Silica microrods and microboards were synthesized according to previous reports (39, 40). Silica microspheres were commercially purchased. Approximately 1.0 mg of each silica microparticle (i.e., microspheres, microrods, and microboards) was washed twice with DI water in a centrifugal tube. A solution (10 ml, 45°C) of MA-11-2-11-MA (5.0 mM) and MA-12-RhB (0.50 mM) was injected into the centrifugal tube under ultrasonic. The mixed solution was then cooled to room temperature, transferred to a test tube containing the initiator ACVA (25 μl, 100 mM), and degassed with nitrogen bubbling. The polymerization was carried out at 65°C for 5 hours, and the obtained microparticles were washed twice with DI water.
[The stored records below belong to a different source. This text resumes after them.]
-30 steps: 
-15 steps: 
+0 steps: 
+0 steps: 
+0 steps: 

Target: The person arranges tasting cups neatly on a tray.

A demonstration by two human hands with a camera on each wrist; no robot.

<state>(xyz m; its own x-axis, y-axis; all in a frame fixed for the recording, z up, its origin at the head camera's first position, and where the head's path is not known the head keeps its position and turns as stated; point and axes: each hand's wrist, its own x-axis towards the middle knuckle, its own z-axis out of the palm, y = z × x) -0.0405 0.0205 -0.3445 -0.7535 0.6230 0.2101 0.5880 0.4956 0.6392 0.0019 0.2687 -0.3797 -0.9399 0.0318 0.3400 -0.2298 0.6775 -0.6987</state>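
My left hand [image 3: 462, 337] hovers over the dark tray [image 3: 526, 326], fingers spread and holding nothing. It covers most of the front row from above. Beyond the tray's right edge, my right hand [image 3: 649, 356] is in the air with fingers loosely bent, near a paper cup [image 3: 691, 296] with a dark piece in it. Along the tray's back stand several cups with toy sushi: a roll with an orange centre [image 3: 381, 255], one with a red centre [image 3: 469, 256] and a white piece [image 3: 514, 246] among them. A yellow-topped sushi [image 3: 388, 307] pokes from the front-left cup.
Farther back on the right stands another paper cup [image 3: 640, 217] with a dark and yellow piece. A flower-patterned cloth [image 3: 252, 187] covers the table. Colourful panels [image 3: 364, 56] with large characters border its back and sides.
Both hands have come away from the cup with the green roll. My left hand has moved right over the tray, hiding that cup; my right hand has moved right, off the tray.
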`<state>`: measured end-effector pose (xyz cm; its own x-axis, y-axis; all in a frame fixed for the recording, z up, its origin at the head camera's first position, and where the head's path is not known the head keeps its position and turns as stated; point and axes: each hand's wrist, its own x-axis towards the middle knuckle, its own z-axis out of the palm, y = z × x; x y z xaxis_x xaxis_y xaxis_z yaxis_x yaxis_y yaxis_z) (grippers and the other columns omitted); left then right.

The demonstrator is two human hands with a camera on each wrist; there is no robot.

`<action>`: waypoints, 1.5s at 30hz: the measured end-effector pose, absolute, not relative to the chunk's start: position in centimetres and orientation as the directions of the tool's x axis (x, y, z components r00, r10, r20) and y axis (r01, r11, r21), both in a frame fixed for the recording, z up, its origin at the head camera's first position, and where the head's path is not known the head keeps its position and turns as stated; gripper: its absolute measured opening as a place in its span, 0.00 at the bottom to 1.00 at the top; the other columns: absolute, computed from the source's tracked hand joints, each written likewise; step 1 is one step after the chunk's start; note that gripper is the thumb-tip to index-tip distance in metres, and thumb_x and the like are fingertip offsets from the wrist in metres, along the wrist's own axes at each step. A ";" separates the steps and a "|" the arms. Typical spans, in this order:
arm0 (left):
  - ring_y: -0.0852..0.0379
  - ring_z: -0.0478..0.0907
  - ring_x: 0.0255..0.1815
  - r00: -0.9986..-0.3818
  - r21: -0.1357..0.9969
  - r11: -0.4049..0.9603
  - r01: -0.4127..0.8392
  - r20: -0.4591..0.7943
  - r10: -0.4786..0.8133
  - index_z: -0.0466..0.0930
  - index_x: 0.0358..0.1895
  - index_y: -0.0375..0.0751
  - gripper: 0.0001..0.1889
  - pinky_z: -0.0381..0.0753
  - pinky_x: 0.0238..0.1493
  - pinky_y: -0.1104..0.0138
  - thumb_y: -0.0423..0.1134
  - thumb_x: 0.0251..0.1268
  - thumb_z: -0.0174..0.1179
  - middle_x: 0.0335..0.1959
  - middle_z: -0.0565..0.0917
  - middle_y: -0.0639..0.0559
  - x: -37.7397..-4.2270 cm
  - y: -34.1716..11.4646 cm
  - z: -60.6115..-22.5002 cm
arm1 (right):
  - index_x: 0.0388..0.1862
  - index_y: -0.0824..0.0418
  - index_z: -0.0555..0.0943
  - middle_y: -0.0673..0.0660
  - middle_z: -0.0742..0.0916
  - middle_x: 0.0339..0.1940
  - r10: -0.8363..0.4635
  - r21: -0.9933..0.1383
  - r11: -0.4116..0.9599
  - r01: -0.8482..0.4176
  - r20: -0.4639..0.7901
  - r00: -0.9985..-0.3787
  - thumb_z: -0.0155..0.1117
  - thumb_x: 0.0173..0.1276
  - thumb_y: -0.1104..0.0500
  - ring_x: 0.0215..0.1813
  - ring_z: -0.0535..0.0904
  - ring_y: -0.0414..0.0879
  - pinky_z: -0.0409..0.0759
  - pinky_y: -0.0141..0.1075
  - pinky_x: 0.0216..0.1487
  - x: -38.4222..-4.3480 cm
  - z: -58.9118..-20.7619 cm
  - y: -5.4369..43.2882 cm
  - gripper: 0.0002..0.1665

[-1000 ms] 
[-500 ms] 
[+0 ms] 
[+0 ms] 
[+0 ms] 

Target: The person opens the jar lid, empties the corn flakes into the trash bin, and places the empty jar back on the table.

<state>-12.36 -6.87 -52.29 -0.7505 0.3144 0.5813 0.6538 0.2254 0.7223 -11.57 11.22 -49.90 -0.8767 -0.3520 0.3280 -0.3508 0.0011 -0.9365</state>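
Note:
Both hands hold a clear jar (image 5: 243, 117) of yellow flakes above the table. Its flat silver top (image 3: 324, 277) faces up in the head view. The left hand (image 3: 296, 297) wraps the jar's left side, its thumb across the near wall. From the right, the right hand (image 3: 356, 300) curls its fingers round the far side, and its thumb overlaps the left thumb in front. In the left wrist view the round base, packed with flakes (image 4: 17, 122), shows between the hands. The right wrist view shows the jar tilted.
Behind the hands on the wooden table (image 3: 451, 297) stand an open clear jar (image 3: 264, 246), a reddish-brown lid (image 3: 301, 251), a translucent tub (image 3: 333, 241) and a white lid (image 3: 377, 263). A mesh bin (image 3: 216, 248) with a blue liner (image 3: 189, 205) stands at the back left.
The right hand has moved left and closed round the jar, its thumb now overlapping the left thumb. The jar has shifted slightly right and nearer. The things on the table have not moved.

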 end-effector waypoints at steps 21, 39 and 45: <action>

The capsules of net-poly(MA-11-2-11-MA)-co-(MA-11-RhB) were prepared by etching the silica microparticles with hydrofluoric acid solution (2 wt %). TEM energy dispersive spectrometry confirmed the completely removal of silica microparticles (with capsules from microrod templates as an example; fig. S9A).

The silica microrods were partially hydrolyzed when heated in aqueous solution. Therefore, one side of the silica microrod was relative more porous (fig. S9B), resulting in the capsules with a deeper contrast in TEM images (Fig. 5B and fig. S9C) and brighter fluorescence in fluorescence microscope images (Fig. 5E) on the porous side.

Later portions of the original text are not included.